Если папу и дядю Джэки, который был на самом деле только другом отца, но мы почему-то называли его дядей, соседи просто боялись, то наша мама тоже давала повод для беспокойства. Ее папа или дедушка, никогда не мог запомнить точно, во время войны был в плену у японцев, и у него немного съехала крыша, по утверждению Вет, вследствие жестокого обращения в лагере. Пока она росла, ее окучивали рассказами о зверствах японцев, а потом она прочла книгу, в которой доказывалось, что к концу века люди с Востока овладеют всем миром. Она тщательно изучала глаза моих немногих друзей, и если в них, по ее мнению, была «японская кровь», объявляла их неподходящей компанией.

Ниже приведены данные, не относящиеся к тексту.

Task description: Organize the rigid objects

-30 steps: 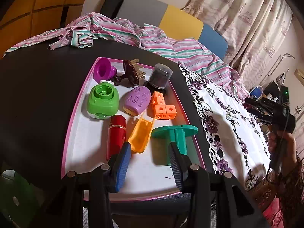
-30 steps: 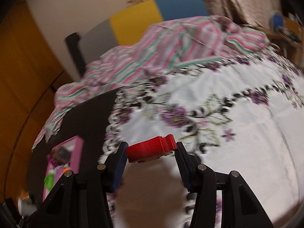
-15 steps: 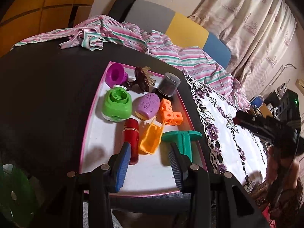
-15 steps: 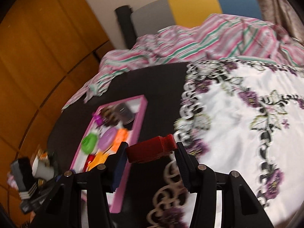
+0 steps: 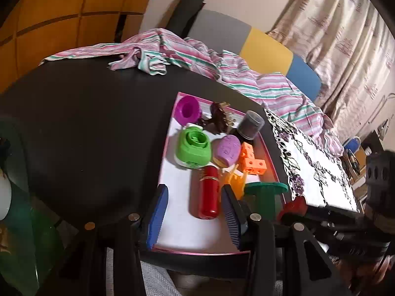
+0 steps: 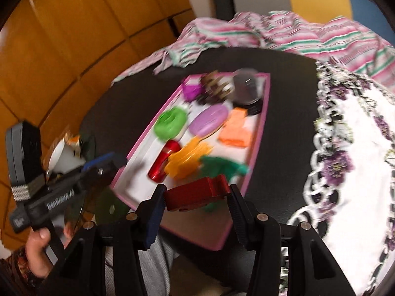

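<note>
A pink-rimmed white tray (image 5: 168,133) on the black table holds several toys: a green round piece (image 5: 193,148), a lilac oval (image 5: 227,149), orange cubes (image 5: 251,160), a red cylinder (image 5: 208,197), a yellow clip (image 5: 234,182) and a green spool (image 5: 266,194). My left gripper (image 5: 195,213) hovers over the tray's near end. Its jaws are opening and nothing is pressed between them. My right gripper (image 6: 196,207) is shut on a red block (image 6: 197,193) above the tray's near right corner (image 6: 219,244). That red block (image 5: 295,206) also shows beside the spool.
A striped cloth (image 5: 172,51) lies along the table's far edge, in front of a grey, yellow and blue chair (image 5: 269,51). A floral white tablecloth (image 5: 318,162) covers the table right of the tray. A purple ring (image 5: 188,109) and a dark cup (image 5: 249,125) stand at the tray's far end.
My right gripper has swung left from over the floral cloth to the tray's near corner, still carrying the red block. My left gripper has shifted left and its jaws have spread wider.
</note>
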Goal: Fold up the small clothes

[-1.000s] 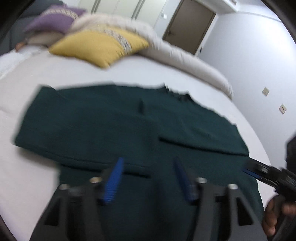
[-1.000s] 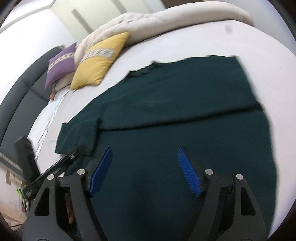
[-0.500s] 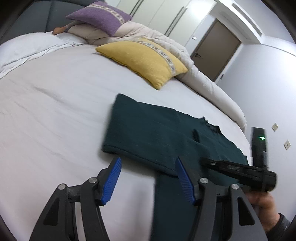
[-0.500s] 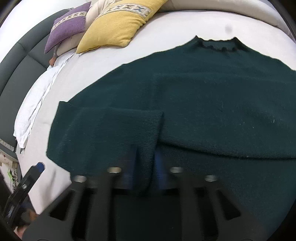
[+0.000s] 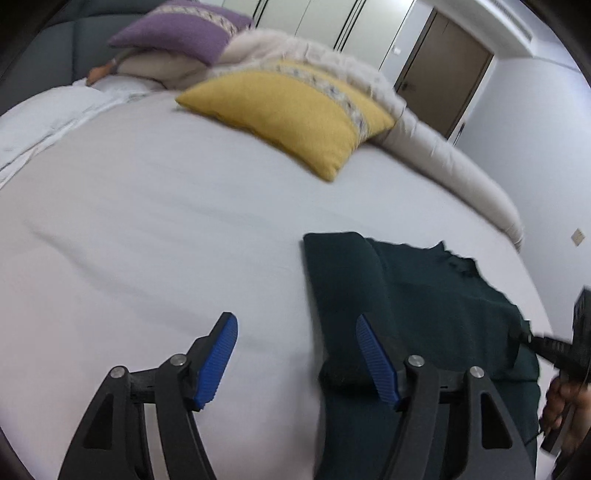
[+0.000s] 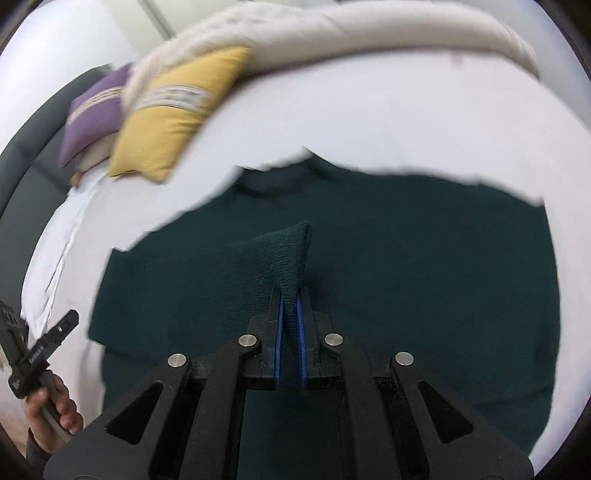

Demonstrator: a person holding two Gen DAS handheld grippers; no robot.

Когда мне было лет девять-десять, я впервые услышал от отца про Южную Африку. И не успели мы оглянуться, как уже оказались там.
– Взгляни на нас, Вет. Мы достойны лучшего. Я работаю охранником – никаких перспектив. Страна катится в тартарары. Только и знают, что бастовать. Даже мусор не могут убрать, бля. Сраные профсоюзы – держат страну в заложниках. ЮАР – вот это да. Южная Африка, знаешь-понимаешь. Конечно, у них там свои проблемы, я в курсе, но в правительстве у них, слава Богу, лейбористы не сидят, мать их растак. Надо подумать, как бы нам туда перебраться. Нечего бояться, Гордон нам поможет. Я вывезу вас в ЮАР, Вет. Можешь быть уверена. Вывезу. Или нет? Я тебя спрашиваю! Думаешь, не вывезу?
– А япошек там нет?..
– Да пойми же ты, Вет. Нет там никаких япошек. ЮАР – страна для белых. Для белых, знаешь-понимаешь. Белый там имеет все права, и точка. В Южной Африке белый всегда прав, – распевал отец в большом воодушевлении. Он высунул широкий плоский язык, лизнул марку и наклеил ее на конверт. Наверное, это была очередная жалоба: он постоянно писал жалобы.